When Did the Holy Spirit Arrive?
By Dr. Nicholas J. Schaser
It is common for Christians to assume that the Holy Spirit is confined to the pages of the New Testament. While it’s true that the Holy Spirit appears often in the life of Yeshua and the early Jesus movement, Israel’s Scriptures also mention the Holy Spirit explicitly, and the apostolic writers reaffirm the Spirit’s presence among the ancient Israelites. According to the biblical narrative, the Holy Spirit is the very presence of God among the people, and the Spirit speaks in order to impart divine messages to Israel.
New Testament readers are aware of the Spirit’s more conspicuous appearances at Jesus’ baptism (cf. Matt 3:16; Mk 1:10; Lk 3:22; Jn 1:32-33) or as tongues of fire at Pentecost (see Acts 2:1-4). Yet, the Holy Spirit (רוח הקדשׁ; ruach ha’qodesh) had been working among God’s people long before the Messiah’s arrival. In fact, the Spirit’s interaction with Israel goes all the way back to the Hebrews’ exodus from Egypt. Isaiah recalls that God “put his Holy Spirit (רוח קדשׁו; ruach qadsho) in the midst of them... dividing the waters before them to make for himself an everlasting name” (Isa 63:12-13). The Psalms also refer to the Holy Spirit as another way of speaking about God’s presence among humanity. The psalmist asks, “Create a clean heart in me, God; renew a true spirit within me. Do not cast me from before your face (מלפניך; milphanekha), and do not take your Holy Spirit (רוח קדשׁך; ruach qadshekha) from me” (Ps 51:10-11). In the poetry of the Psalms, the reference to God’s face parallels the Holy Spirit, which shows that the psalmist understood the Spirit as the equivalent of God’s very self. Indeed, the Holy Spirit is the concrete presence of the Lord in the historic experience of Israel.

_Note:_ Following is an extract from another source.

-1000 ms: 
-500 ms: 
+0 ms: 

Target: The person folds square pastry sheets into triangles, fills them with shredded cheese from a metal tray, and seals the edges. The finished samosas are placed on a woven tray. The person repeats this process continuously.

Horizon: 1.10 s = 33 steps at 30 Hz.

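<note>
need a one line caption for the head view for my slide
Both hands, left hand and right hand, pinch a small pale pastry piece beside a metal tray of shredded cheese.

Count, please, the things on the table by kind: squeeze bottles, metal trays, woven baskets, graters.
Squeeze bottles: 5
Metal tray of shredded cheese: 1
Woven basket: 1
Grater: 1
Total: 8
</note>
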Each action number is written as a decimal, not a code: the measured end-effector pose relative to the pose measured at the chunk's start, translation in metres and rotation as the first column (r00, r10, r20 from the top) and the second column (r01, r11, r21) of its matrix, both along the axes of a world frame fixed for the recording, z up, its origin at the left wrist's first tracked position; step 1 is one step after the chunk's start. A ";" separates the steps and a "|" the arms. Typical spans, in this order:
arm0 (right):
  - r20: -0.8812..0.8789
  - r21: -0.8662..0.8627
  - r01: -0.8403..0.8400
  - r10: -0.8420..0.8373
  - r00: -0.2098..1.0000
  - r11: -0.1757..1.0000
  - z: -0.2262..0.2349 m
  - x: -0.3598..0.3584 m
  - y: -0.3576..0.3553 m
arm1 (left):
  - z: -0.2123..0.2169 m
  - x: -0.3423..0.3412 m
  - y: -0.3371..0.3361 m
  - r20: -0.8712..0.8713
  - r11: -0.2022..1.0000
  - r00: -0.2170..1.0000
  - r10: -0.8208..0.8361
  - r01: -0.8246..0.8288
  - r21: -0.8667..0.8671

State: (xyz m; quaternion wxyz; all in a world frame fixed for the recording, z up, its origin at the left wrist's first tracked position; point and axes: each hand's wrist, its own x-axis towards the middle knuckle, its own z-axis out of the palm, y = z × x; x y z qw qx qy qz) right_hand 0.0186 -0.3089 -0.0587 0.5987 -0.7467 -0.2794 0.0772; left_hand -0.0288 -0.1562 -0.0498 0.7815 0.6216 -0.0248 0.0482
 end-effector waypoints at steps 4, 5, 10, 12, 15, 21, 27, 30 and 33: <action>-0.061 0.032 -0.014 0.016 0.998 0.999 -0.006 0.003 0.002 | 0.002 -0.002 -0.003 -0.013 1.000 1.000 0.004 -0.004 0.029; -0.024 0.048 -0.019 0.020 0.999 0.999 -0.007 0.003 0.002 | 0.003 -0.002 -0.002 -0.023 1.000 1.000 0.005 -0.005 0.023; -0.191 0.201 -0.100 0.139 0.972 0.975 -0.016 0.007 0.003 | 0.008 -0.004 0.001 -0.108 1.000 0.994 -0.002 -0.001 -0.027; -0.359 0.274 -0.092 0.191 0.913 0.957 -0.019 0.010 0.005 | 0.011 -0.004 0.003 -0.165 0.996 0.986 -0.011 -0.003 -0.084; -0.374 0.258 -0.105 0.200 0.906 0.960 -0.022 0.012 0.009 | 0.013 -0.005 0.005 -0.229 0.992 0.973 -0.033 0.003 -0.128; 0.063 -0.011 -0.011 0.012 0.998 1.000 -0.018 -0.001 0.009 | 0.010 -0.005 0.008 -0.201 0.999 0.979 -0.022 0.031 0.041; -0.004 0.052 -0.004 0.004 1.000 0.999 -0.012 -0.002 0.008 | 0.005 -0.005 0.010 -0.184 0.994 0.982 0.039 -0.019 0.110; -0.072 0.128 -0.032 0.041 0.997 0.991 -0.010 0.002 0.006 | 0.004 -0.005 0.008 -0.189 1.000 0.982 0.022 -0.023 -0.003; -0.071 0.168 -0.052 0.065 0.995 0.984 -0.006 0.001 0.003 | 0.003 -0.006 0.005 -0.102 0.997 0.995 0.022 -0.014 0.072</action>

The New Testament reaffirms the relational work of God’s Spirit in Israel’s history. For instance, the writer of Hebrews quotes God’s words in Jeremiah and attributes them to the Holy Spirit: “The Holy Spirit (τὸ πνεῦμα τὸ ἅγιον; tò pneuma tò hágion) also bears witness to us... saying, ‘This is the covenant that I will make with them after those days, says the Lord (λέγει κύριος; légei Kúrios): I will put my laws in their hearts, and write them on their minds’” (Heb 10:15-16; cf. Jer 31:33). Although the “Holy Spirit” (רוח הקדשׁ; ruach ha’qodesh) does not feature in the original Hebrew text of Jeremiah, the Greek epistle to the Hebrews affirms that the Spirit promised a new covenant long before the emergence of the New Testament.